* [PROBLEM REQUIREMENTS]
Reproduce the entire listing below verbatim.
..............................
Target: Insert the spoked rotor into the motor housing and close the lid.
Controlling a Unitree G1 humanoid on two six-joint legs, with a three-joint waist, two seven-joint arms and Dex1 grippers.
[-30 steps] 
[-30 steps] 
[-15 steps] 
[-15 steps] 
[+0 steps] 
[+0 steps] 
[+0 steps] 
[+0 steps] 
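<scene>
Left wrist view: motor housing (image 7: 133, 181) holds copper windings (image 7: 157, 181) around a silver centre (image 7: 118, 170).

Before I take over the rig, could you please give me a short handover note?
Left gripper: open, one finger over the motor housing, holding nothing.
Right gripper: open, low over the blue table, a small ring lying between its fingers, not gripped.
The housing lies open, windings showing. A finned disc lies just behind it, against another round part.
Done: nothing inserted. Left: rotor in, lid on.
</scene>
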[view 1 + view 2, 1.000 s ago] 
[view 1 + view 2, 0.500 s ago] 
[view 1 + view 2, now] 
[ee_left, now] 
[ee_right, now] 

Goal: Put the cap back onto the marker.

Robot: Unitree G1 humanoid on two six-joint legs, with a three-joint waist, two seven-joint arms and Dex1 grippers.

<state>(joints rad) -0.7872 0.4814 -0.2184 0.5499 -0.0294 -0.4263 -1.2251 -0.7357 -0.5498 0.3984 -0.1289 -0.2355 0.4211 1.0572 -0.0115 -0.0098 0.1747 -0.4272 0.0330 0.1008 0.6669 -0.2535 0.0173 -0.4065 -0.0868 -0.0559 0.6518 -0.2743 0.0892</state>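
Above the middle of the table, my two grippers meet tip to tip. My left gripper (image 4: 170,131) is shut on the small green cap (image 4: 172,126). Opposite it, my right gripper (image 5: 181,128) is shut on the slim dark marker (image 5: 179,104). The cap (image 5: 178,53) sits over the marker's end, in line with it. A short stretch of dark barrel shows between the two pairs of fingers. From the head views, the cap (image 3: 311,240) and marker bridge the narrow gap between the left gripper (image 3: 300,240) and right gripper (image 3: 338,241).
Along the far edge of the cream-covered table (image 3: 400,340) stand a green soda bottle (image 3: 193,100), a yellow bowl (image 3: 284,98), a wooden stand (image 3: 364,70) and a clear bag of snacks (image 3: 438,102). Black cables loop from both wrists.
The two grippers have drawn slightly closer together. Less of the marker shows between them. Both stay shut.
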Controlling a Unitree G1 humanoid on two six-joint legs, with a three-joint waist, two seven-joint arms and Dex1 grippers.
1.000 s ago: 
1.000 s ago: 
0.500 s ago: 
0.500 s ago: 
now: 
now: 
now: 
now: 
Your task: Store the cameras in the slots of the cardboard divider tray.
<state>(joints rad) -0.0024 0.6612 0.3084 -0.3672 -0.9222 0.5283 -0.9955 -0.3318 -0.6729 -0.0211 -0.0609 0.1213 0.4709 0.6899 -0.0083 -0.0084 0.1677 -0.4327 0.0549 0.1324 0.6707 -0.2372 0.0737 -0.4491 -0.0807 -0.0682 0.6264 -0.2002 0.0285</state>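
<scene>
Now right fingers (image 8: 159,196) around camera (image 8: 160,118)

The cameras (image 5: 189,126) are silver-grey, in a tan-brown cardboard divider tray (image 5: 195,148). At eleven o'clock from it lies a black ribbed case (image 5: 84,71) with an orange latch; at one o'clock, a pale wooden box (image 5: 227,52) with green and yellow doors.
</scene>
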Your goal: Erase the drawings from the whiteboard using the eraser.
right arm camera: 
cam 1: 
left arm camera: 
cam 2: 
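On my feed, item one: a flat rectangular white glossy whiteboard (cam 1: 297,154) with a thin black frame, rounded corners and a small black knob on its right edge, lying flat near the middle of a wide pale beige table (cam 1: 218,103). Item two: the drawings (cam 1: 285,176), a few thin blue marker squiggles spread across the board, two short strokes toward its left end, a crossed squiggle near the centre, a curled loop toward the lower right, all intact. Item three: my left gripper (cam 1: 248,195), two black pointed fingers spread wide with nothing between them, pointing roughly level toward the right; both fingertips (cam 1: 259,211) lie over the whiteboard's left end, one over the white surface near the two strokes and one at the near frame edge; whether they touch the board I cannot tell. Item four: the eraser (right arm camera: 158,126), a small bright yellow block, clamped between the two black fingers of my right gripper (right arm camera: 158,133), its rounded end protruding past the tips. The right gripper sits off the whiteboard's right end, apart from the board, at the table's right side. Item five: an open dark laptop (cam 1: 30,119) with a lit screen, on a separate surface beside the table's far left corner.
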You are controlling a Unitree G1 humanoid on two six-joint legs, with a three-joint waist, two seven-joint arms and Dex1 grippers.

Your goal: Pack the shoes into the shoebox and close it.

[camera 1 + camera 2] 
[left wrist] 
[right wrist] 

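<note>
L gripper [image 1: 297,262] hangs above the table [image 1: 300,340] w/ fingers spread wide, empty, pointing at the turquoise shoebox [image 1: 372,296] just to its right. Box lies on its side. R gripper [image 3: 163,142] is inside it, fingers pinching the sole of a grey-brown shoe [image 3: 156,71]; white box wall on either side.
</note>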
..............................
* [RESPONSE BELOW]
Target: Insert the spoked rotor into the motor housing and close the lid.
Controlling a Unitree G1 humanoid on two six-joint legs, with a three-joint waist, two seven-joint arms and Dex1 grippers.
[-30 steps] 
[-30 steps] 
[-15 steps] 
[-15 steps] 
[+0 steps] 
[+0 steps] 
[+0 steps] 
[+0 steps] 
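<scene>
Left wrist view: motor housing (image 7: 133, 181) holds copper windings (image 7: 157, 181) around a silver centre (image 7: 118, 170).

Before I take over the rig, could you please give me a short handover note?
Left gripper: open, one finger over the motor housing, holding nothing.
Right gripper: open, low over the blue table, a small ring lying between its fingers, not gripped.
The housing lies open, windings showing. A finned disc lies just behind it, against another round part.
Done: nothing inserted. Left: rotor in, lid on.
</scene>
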[view 1 + view 2, 1.000 s ago] 
[view 1 + view 2, 0.500 s ago] 
[view 1 + view 2, now] 
[ee_left, now] 
[ee_right, now] 

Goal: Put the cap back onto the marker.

Robot: Unitree G1 humanoid on two six-joint legs, with a three-joint waist, two seven-joint arms and Dex1 grippers.

<state>(joints rad) -0.7872 0.4814 -0.2184 0.5499 -0.0294 -0.4263 -1.2251 -0.7357 -0.5498 0.3984 -0.1289 -0.2355 0.4211 1.0572 -0.0115 -0.0098 0.1747 -0.4272 0.0330 0.1008 0.6669 -0.2535 0.0173 -0.4065 -0.0868 -0.0559 0.6518 -0.2743 0.0892</state>
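Above the middle of the table, my two grippers meet tip to tip. My left gripper (image 4: 170,131) is shut on the small green cap (image 4: 172,126). Opposite it, my right gripper (image 5: 181,128) is shut on the slim dark marker (image 5: 179,104). The cap (image 5: 178,53) sits over the marker's end, in line with it. A short stretch of dark barrel shows between the two pairs of fingers. From the head views, the cap (image 3: 311,240) and marker bridge the narrow gap between the left gripper (image 3: 300,240) and right gripper (image 3: 338,241).
Along the far edge of the cream-covered table (image 3: 400,340) stand a green soda bottle (image 3: 193,100), a yellow bowl (image 3: 284,98), a wooden stand (image 3: 364,70) and a clear bag of snacks (image 3: 438,102). Black cables loop from both wrists.
The two grippers have drawn slightly closer together. Less of the marker shows between them. Both stay shut.
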Controlling a Unitree G1 humanoid on two six-joint legs, with a three-joint waist, two seven-joint arms and Dex1 grippers.
1.000 s ago: 
1.000 s ago: 
0.500 s ago: 
0.500 s ago: 
now: 
now: 
now: 
now: 
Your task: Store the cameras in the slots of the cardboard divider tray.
<state>(joints rad) -0.0024 0.6612 0.3084 -0.3672 -0.9222 0.5283 -0.9955 -0.3318 -0.6729 -0.0211 -0.0609 0.1213 0.4709 0.6899 -0.0083 -0.0084 0.1677 -0.4327 0.0549 0.1324 0.6707 -0.2372 0.0737 -0.4491 -0.0807 -0.0682 0.6264 -0.2002 0.0285</state>
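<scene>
Now right fingers (image 8: 159,196) around camera (image 8: 160,118)

The cameras (image 5: 189,126) are silver-grey, in a tan-brown cardboard divider tray (image 5: 195,148). At eleven o'clock from it lies a black ribbed case (image 5: 84,71) with an orange latch; at one o'clock, a pale wooden box (image 5: 227,52) with green and yellow doors.
</scene>
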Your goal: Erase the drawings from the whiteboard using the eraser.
right arm camera: 
cam 1: 
left arm camera: 
cam 2: 
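On my feed, item one: a flat rectangular white glossy whiteboard (cam 1: 297,154) with a thin black frame, rounded corners and a small black knob on its right edge, lying flat near the middle of a wide pale beige table (cam 1: 218,103). Item two: the drawings (cam 1: 285,176), a few thin blue marker squiggles spread across the board, two short strokes toward its left end, a crossed squiggle near the centre, a curled loop toward the lower right, all intact. Item three: my left gripper (cam 1: 248,195), two black pointed fingers spread wide with nothing between them, pointing roughly level toward the right; both fingertips (cam 1: 259,211) lie over the whiteboard's left end, one over the white surface near the two strokes and one at the near frame edge; whether they touch the board I cannot tell. Item four: the eraser (right arm camera: 158,126), a small bright yellow block, clamped between the two black fingers of my right gripper (right arm camera: 158,133), its rounded end protruding past the tips. The right gripper sits off the whiteboard's right end, apart from the board, at the table's right side. Item five: an open dark laptop (cam 1: 30,119) with a lit screen, on a separate surface beside the table's far left corner.
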You are controlling a Unitree G1 humanoid on two six-joint legs, with a three-joint waist, two seven-joint arms and Dex1 grippers.

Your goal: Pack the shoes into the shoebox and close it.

[camera 1 + camera 2] 
[left wrist] 
[right wrist] 

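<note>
L gripper [image 1: 297,262] hangs above the table [image 1: 300,340] w/ fingers spread wide, empty, pointing at the turquoise shoebox [image 1: 372,296] just to its right. Box lies on its side. R gripper [image 3: 163,142] is inside it, fingers pinching the sole of a grey-brown shoe [image 3: 156,71]; white box wall on either side.
</note>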

Nothing else remains for this exercise.